__Exercise details__:
Your task is to work out how many lines in the data include the word "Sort". Reply with the number alone.

▬▬▬▬▬▬

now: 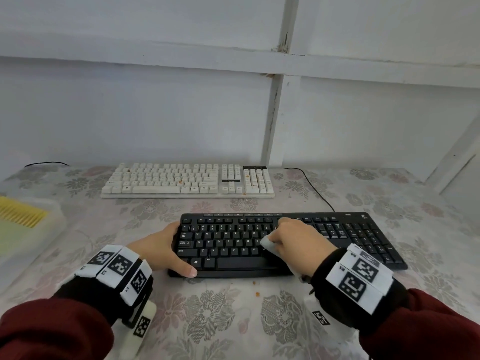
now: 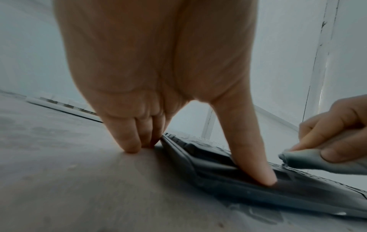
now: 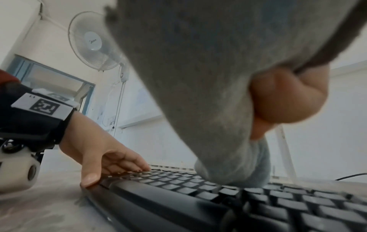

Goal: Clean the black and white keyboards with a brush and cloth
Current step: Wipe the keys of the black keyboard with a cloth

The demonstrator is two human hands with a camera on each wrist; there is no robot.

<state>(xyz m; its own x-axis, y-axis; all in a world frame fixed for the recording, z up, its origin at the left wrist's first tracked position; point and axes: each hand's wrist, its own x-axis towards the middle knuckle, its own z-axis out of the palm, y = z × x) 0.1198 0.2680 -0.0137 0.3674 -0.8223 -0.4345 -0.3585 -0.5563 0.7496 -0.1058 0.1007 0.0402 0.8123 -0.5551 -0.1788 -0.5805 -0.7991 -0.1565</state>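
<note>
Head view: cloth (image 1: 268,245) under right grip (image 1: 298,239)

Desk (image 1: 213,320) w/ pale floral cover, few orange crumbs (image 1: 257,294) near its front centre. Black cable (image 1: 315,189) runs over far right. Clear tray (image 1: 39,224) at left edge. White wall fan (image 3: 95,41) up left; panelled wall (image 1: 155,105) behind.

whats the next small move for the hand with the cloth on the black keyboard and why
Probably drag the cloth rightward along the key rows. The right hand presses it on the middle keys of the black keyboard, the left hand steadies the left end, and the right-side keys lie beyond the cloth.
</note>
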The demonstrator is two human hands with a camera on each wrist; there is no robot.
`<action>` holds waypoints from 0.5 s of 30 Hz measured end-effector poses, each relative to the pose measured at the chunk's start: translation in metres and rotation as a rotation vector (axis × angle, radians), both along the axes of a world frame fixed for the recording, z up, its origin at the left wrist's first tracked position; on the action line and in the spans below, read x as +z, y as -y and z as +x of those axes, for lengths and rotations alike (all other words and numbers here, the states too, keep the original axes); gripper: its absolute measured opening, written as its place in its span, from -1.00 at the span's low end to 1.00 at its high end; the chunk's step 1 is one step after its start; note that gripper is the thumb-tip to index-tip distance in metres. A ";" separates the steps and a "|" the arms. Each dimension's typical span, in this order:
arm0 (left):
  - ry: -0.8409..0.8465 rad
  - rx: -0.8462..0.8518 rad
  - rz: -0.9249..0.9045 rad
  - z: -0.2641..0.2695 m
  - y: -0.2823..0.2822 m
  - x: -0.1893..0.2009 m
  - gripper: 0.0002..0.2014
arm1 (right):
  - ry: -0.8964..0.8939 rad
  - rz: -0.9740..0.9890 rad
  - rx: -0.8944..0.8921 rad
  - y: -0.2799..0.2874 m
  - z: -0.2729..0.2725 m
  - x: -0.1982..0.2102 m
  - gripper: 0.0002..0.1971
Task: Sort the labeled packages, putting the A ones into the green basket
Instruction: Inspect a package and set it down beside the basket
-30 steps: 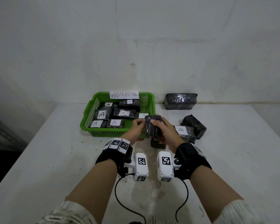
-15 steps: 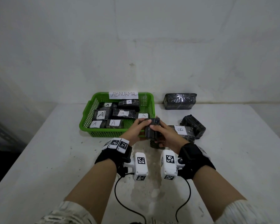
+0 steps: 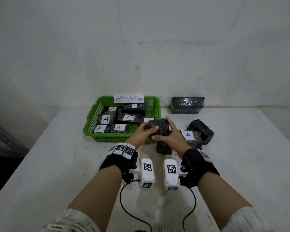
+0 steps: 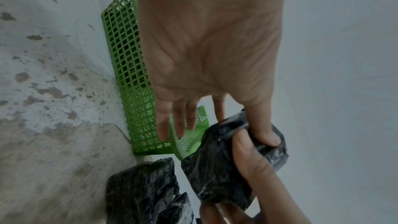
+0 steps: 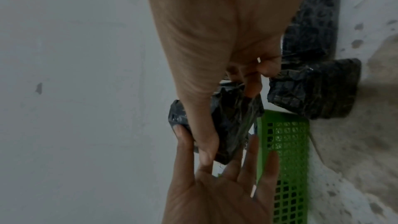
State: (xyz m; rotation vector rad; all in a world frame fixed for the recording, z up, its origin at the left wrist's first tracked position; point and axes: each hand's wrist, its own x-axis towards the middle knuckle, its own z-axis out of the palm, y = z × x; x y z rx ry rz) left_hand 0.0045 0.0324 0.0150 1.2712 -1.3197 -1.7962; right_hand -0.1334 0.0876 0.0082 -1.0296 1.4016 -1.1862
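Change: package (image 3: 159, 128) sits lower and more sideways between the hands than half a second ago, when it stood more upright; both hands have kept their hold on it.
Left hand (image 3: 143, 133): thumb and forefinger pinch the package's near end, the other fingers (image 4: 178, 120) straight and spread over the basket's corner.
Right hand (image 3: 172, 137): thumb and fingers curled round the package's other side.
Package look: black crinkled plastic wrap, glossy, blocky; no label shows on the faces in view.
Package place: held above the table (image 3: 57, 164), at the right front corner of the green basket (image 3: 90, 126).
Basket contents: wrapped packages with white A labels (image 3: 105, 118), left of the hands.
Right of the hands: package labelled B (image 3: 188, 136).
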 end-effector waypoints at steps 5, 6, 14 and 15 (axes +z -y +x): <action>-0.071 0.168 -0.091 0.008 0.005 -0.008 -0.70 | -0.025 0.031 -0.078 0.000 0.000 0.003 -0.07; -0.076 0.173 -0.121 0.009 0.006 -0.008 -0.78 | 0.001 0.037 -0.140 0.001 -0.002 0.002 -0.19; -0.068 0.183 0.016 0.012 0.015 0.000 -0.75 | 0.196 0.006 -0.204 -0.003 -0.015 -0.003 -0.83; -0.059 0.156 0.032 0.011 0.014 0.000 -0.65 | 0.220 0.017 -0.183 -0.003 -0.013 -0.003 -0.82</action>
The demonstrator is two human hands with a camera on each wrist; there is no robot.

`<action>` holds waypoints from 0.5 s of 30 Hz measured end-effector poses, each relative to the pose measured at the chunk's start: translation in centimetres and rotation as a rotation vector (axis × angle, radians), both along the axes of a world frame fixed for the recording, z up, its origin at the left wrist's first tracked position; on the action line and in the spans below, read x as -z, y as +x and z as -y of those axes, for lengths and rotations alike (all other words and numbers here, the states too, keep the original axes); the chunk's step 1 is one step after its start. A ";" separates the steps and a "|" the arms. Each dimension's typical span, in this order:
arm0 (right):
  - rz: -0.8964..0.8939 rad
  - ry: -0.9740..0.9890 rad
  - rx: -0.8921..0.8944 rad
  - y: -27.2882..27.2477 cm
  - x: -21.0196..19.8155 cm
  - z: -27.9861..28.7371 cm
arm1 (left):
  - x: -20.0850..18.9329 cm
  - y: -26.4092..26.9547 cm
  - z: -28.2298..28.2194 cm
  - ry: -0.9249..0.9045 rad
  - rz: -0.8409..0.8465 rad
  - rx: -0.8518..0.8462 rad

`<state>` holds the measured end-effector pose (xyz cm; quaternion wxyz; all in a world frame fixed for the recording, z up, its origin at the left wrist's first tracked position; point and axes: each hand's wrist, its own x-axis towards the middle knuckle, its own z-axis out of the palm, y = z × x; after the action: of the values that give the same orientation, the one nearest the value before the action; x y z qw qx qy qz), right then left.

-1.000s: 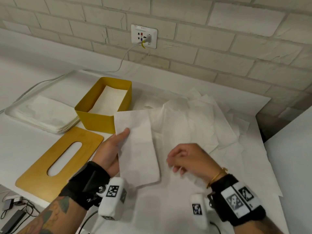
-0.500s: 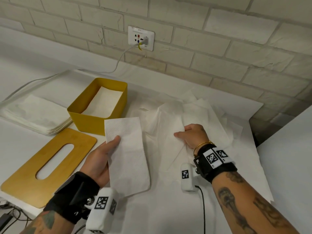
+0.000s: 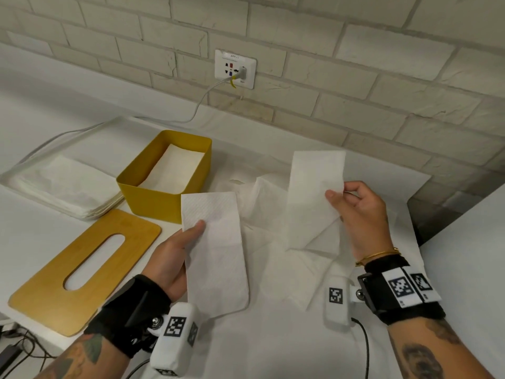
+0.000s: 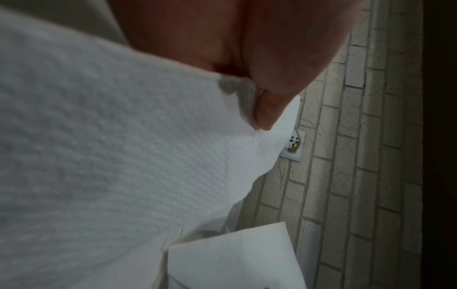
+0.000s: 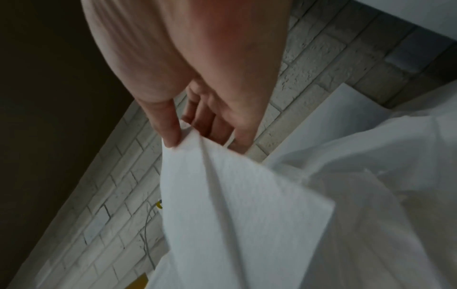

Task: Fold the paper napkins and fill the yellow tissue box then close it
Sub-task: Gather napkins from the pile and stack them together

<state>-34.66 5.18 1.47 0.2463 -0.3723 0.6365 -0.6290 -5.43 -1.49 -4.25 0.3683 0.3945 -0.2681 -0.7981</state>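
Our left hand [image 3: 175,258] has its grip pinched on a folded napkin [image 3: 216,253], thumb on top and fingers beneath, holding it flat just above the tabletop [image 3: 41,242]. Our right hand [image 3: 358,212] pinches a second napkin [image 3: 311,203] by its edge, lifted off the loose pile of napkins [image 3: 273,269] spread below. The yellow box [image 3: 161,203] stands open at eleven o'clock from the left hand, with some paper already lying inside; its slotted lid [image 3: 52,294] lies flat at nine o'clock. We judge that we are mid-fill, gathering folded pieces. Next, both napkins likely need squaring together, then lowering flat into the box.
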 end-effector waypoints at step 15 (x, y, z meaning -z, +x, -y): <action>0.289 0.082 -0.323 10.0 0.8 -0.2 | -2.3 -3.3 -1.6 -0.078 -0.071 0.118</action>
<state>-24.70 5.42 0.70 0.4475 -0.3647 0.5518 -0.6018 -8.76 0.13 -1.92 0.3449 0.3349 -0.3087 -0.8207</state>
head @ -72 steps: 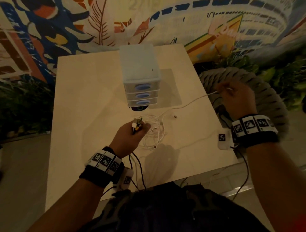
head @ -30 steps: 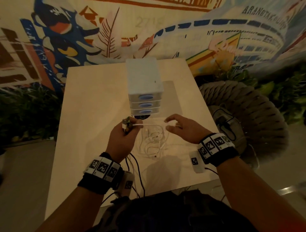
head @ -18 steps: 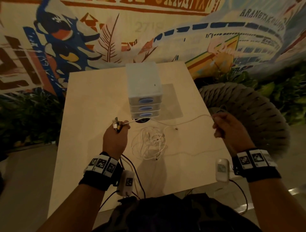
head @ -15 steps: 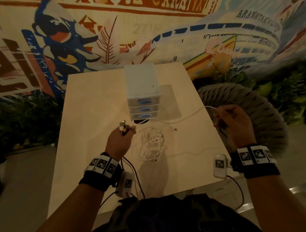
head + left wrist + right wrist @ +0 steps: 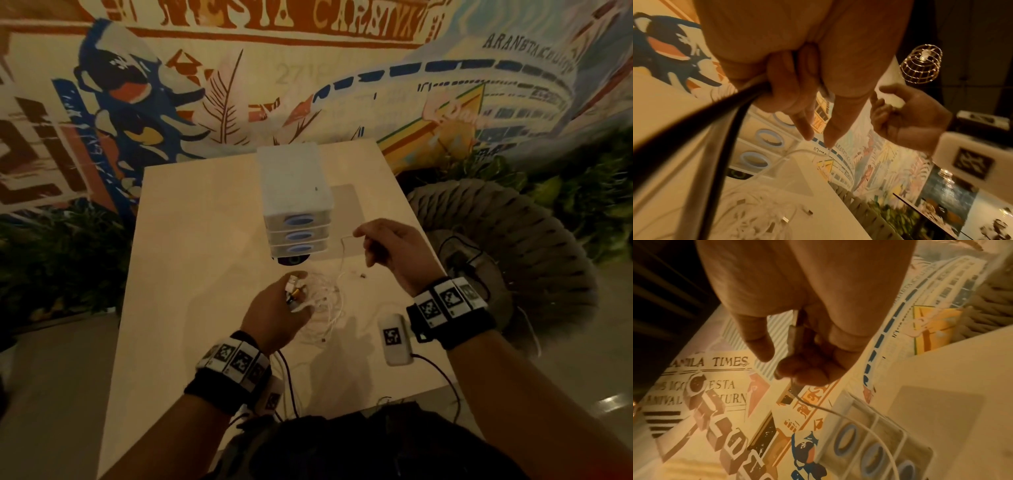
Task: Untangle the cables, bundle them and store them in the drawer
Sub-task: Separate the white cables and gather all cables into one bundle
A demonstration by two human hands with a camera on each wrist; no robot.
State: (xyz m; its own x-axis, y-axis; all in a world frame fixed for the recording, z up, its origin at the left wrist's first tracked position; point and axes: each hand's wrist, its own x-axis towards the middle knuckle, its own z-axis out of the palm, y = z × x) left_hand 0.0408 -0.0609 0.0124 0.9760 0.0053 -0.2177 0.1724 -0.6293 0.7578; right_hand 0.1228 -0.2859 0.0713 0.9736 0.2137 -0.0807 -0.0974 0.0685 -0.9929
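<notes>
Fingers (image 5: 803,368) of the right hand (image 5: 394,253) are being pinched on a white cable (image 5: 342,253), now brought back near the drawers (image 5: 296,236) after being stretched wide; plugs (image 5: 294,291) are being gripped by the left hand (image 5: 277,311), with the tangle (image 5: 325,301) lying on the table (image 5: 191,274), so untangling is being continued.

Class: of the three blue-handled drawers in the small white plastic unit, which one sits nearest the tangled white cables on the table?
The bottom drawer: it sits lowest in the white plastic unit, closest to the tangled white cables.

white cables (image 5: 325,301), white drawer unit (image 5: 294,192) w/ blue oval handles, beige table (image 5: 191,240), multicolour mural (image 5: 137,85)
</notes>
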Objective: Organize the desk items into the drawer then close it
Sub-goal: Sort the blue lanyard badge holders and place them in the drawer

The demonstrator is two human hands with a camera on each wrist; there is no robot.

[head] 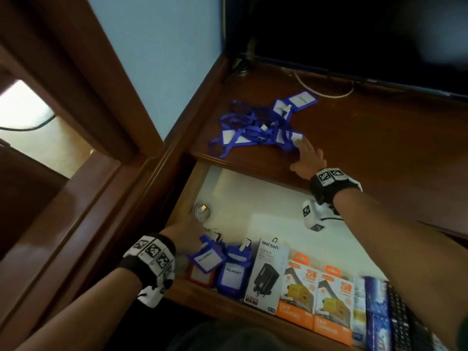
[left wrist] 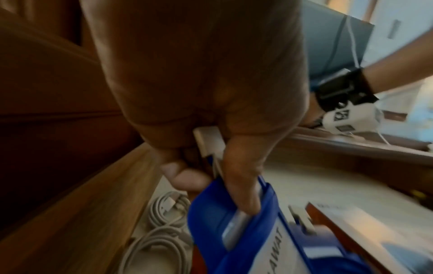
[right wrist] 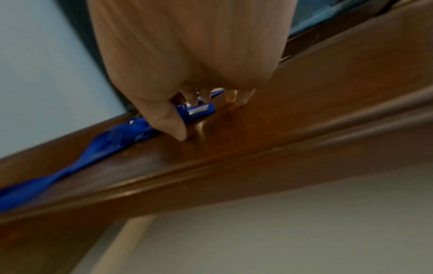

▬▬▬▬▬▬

__Answer below__:
2